Task item:
Your answer should consist of the lines holding "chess", copied from the material below.

The data:
━━━━━━━━━━━━━━━━━━━━━━━━━━━━━━

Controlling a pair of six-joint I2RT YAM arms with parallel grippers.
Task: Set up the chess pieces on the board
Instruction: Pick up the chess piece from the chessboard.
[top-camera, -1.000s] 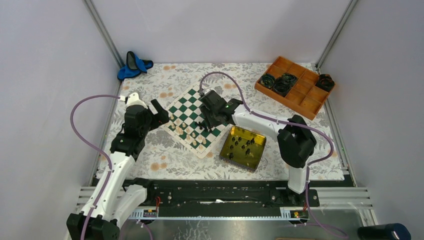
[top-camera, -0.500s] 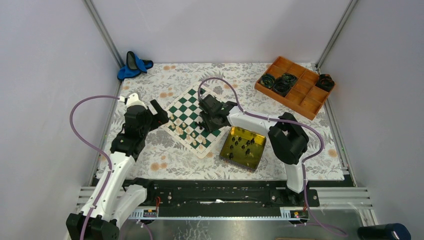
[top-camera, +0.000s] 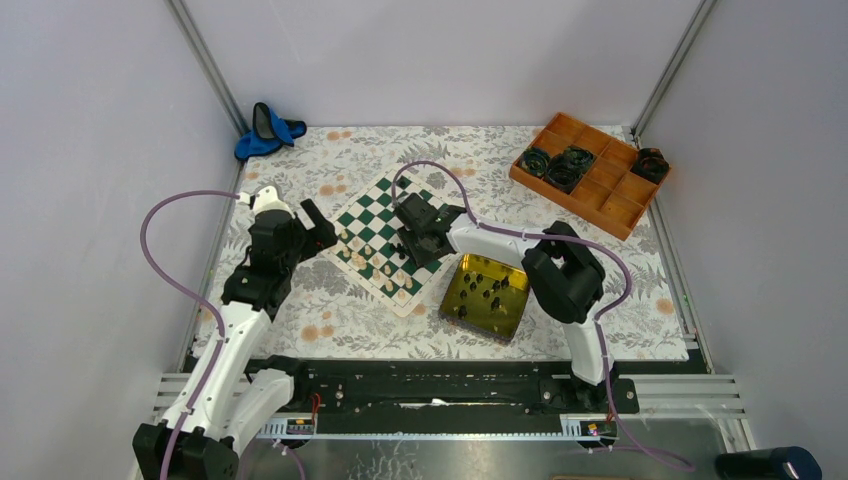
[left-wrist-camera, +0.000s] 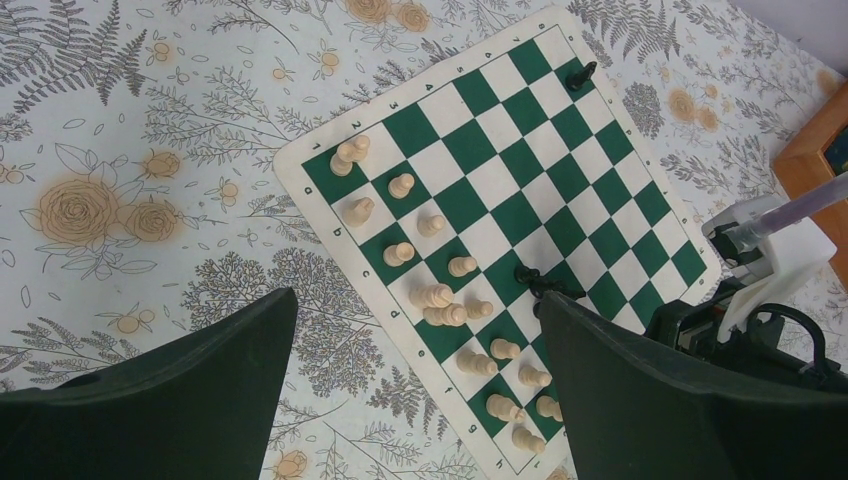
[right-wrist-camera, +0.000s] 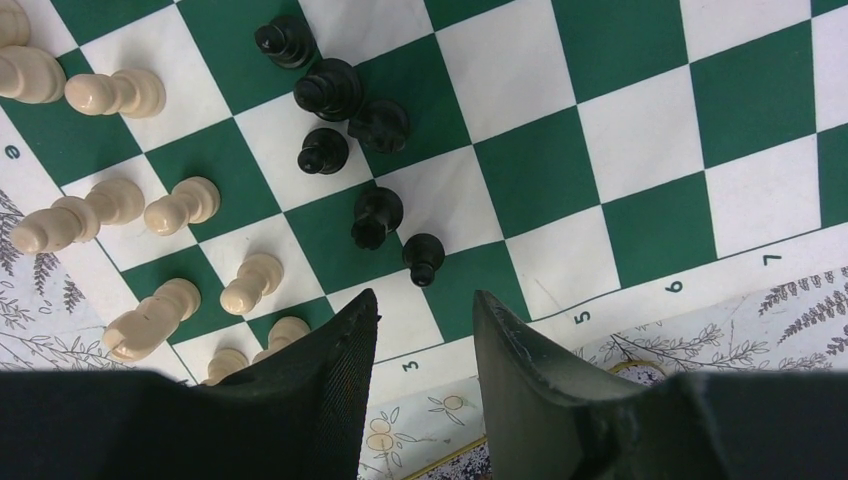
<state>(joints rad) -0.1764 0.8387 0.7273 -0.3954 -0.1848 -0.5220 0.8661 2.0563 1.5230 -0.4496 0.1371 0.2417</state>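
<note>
The board (top-camera: 370, 212) lies at an angle on the floral desk (top-camera: 330, 315). Cream pieces (left-wrist-camera: 437, 297) occupy two loose rows along the board's edge nearest the left arm, several of them toppled. Black pieces (right-wrist-camera: 328, 88) cluster toward the board's right border. The left hand (top-camera: 318, 226) hovers off the board's left edge, spread wide and empty. The right hand (right-wrist-camera: 425, 305) hangs over the board's right border, fingers partly apart with nothing between them. A yellow tin tray (top-camera: 508, 312) with more black pieces lies just beside the board's right corner.
</note>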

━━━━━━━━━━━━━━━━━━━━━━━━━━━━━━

Answer space:
Task: Set up the chess pieces on the board
Instruction: Pick up the chess piece from the chessboard.

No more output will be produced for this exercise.